GPT-4 vs GPT-3.5 — capabilities and API cost framing
As artificial intelligence continues to advance, more and more companies are incorporating AI-powered chatbots into their customer service systems. These chatbots can handle a wide range of customer inquiries, from simple questions to more complex issues. However, the cost of implementing and maintaining such chatbots is an important factor to consider. In this article, we will calculate the costs of using GPT-4 and GPT-3.5-turbo models with a message cap of 25 messages every 3 hours for one month of usage, considering the same average prompt sizes (50 to 200 tokens).
OpenAI API
The OpenAI API can be used for a wide range of natural language processing (NLP) tasks. Some of the most common uses of the API include:
- Language Translation: Translate text from one language to another, making it easy to communicate with people who speak different languages.
- Text Generation: Generate new text based on a given prompt or input. This can be used to generate headlines, summaries, and even entire articles.
- Text Summarization: Summarize long documents or articles into shorter, more concise versions. This can save time and make it easier to read and understand important information.
- Chatbot Development: Develop chatbots that can understand and respond to natural language input. This can be used for customer service, virtual assistants, and other applications.

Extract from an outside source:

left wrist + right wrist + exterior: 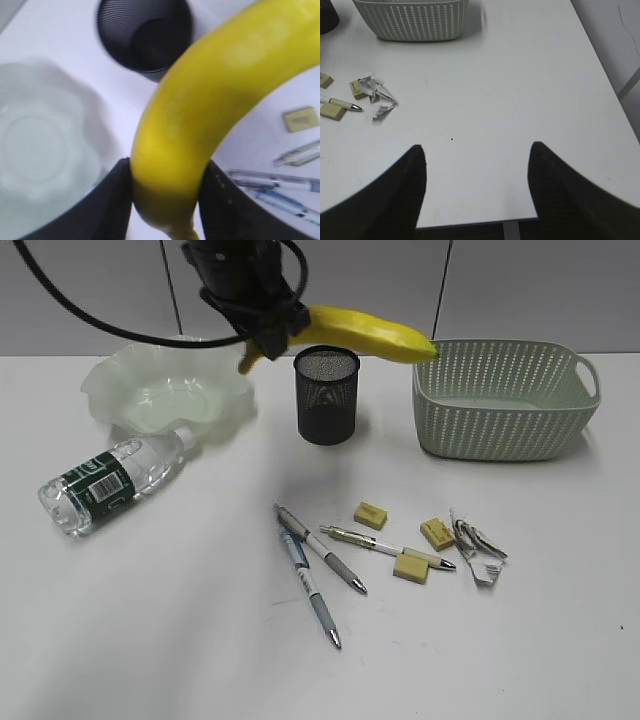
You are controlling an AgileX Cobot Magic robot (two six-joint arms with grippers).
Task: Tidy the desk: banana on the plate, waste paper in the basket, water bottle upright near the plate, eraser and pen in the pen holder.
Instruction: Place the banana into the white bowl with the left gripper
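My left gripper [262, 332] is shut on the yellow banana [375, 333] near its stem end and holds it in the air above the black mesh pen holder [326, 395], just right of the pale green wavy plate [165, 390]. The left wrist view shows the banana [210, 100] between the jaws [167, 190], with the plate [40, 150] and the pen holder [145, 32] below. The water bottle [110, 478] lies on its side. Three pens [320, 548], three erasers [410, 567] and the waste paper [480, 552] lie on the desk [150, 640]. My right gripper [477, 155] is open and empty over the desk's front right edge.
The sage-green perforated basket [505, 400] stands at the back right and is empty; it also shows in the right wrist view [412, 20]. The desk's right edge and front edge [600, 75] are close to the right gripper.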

- Question Answering: Answer questions with high accuracy and fluency; this feature is available with all GPT-3 engines.
- Language Understanding: Understand the meaning of text; this can be used to analyze customer feedback, analyze customer sentiment, and more.
- Text Completion: Complete text based on a given prompt; this can be used for autocompleting forms, writing emails, and more.
- Text Classification: Classify text into different categories, such as spam or not spam, positive or negative sentiment, etc.
Model Comparison
GPT-4
GPT-4 offers advanced problem-solving capabilities and broader general knowledge, making it more accurate than its predecessors. It excels in areas like creativity, visual input, and longer context, handling over 25,000 words of text for various applications. All those features are in the waiting list.
In terms of performance, GPT-4 scores higher approximate percentiles among test-takers in the Uniform Bar Exam and Biology Olympiad compared to ChatGPT.
Safety and alignment improvements in GPT-4 include training with human feedback, continuous improvement from real-world use, and GPT-4-assisted safety research.
Various organizations have collaborated with OpenAI to build innovative products using GPT-4, including Duolingo, Be My Eyes, Stripe, Morgan Stanley, Khan Academy, and the Government of Iceland.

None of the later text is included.